Pure rust implementation of (parts of) python's random module with compatible PRNG behaviour: seeding with equivalent values will yield identical PRNG output. So running
import random
rng = random.Random("Pizza")
rng.choices(range(20), k=5)
will yield [3, 3, 15, 2, 16]
and running the equivalent
use pyrand::{PyMt19937, PySeedable, RandomChoiceIterator};
let rng = &mut PyMt19937::py_seed("Pizza");
assert_eq!(
(0..20).choose(rng).take(5).collect::<Vec<_>>(),
vec![3, 3, 15, 2, 16]
);
will also yield [3, 3, 15, 2, 16]
.
Assume you've written some python code using (pseudo-)random numbers like for example
import random
random.seed(input("Enter seed: "))
# run some computations using random numbers
...
result = random.random()
print(f"Your result is: {result}")
and your users somehow end up depending on that result in some way. Then your app has to consistently return the same exact values if the user provides the same input. This binds you very closely to python and its current random
implementation.
I actually ran into the unfortunate case of having some Python code where this was the case. I wanted to rewrite that code in Rust and kind off couldn't without also pulling in Python to handle the PRNG part (or statically linking parts of CPython or whatever) - which would've killed the whole rewrite. So long story short: I reimplemented the central functionality of python's random number generation code in rust, making sure to retain constistent output between the two implementations.

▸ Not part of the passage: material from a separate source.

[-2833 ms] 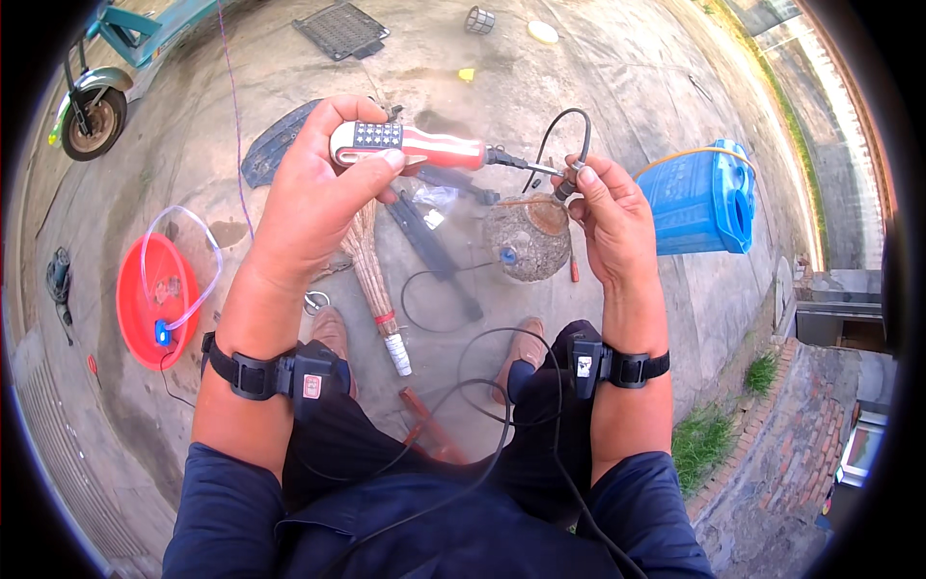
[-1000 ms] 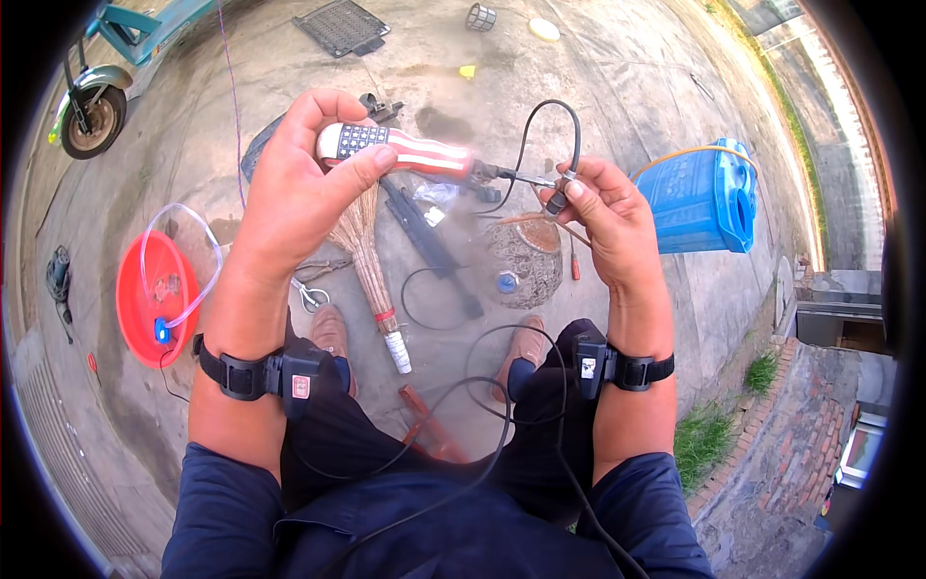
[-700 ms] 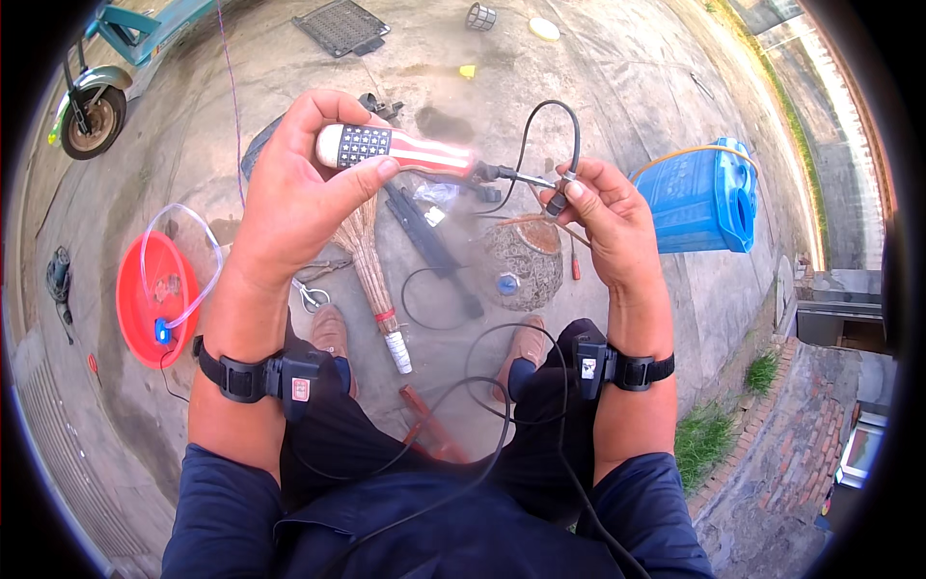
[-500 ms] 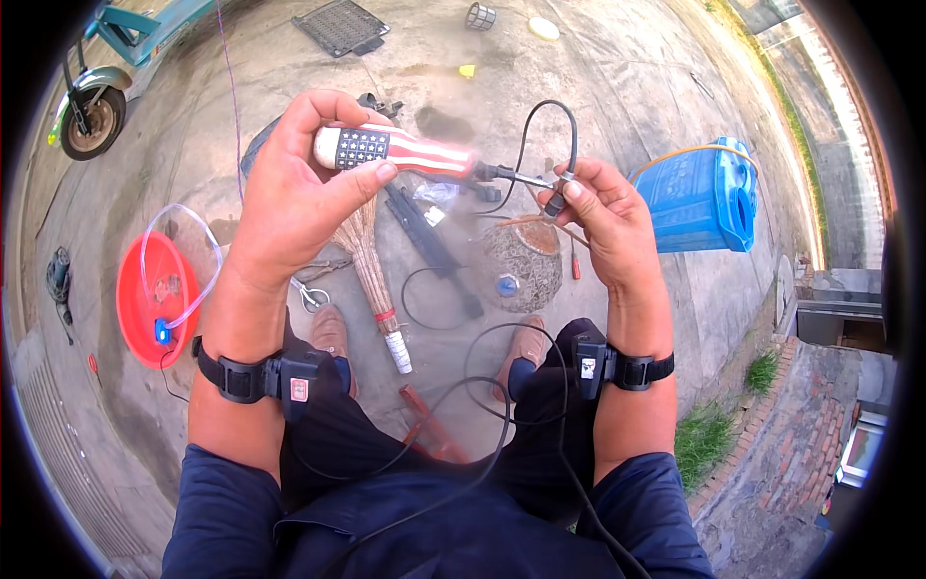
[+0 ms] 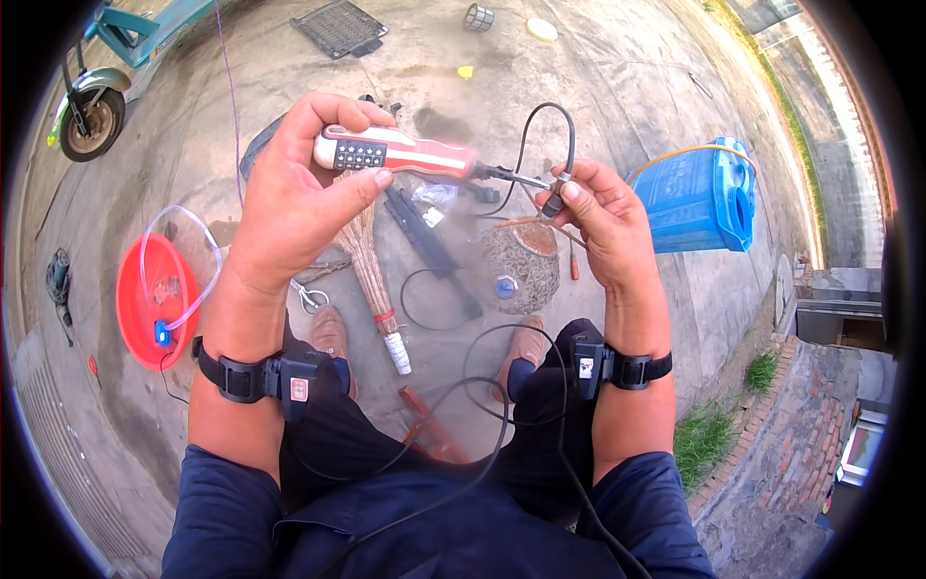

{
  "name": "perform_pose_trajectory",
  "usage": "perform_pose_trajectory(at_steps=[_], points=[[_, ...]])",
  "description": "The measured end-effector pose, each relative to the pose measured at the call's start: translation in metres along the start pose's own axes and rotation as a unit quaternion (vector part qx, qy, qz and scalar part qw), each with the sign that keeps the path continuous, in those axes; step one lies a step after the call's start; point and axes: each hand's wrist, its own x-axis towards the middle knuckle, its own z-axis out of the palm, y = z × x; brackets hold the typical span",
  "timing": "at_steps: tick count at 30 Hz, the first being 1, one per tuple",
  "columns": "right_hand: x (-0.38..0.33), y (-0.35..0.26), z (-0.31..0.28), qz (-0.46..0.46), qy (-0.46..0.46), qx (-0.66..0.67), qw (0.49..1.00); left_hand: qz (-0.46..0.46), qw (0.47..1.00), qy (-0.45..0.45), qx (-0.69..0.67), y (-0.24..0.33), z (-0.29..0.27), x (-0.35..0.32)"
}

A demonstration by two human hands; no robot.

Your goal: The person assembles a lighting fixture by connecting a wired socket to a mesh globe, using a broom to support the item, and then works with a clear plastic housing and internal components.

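My left hand is closed round the thick handle of a screwdriver, red and white with a dark starred patch. The shaft points right, and its tip meets a small metal band on a black cable. Pinched between the thumb and fingers of my right hand is the cable's dark end fitting. My fingers partly hide band and fitting, so how the tip sits there is unclear. The cable loops up above my right hand; black cable also hangs across my lap.
Around my feet lie a twig broom, a dark flat bar, a rough round stone-like block and a red metal piece. A red basin with a clear tube stands left, a blue jerrycan right.
The screwdriver handle has turned slightly about its length; its starred patch and stripes show differently. Both hands stay nearly in place, and the tip is still at the band.
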Motion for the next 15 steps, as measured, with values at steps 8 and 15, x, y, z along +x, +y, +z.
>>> perform_pose_trajectory(at_steps=[8,15], points=[[0.000,0.000,-0.002,-0.019,-0.003,-0.005,1.000,-0.197,0.973,0.005,0.117,0.007,-0.009,0.006],[0.000,0.002,0.004,-0.010,-0.008,-0.011,1.000,-0.095,0.992,0.021,0.084,-0.002,-0.011,0.002]])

If you actually need this kind of compatibility for some of the functions I haven't implemented yet feel free to implement them and open a pull request - or file an issue on the GitHub repo.
There are (optional) implementations for the rand
traits but they might reimplement some "natively" available generators on top of the basic internal generator - and do so differently to how they're implemented in python. This means that if you use the rand
interface to the generator you have to verify that you actually get matching output for the particular case you have.
The implementation is based off _randommodule.c
and random.py
and I tried to retain most function and variablenames etc. from there. The basic algorithm is a 32-bit Mersenne Twister (MT19937).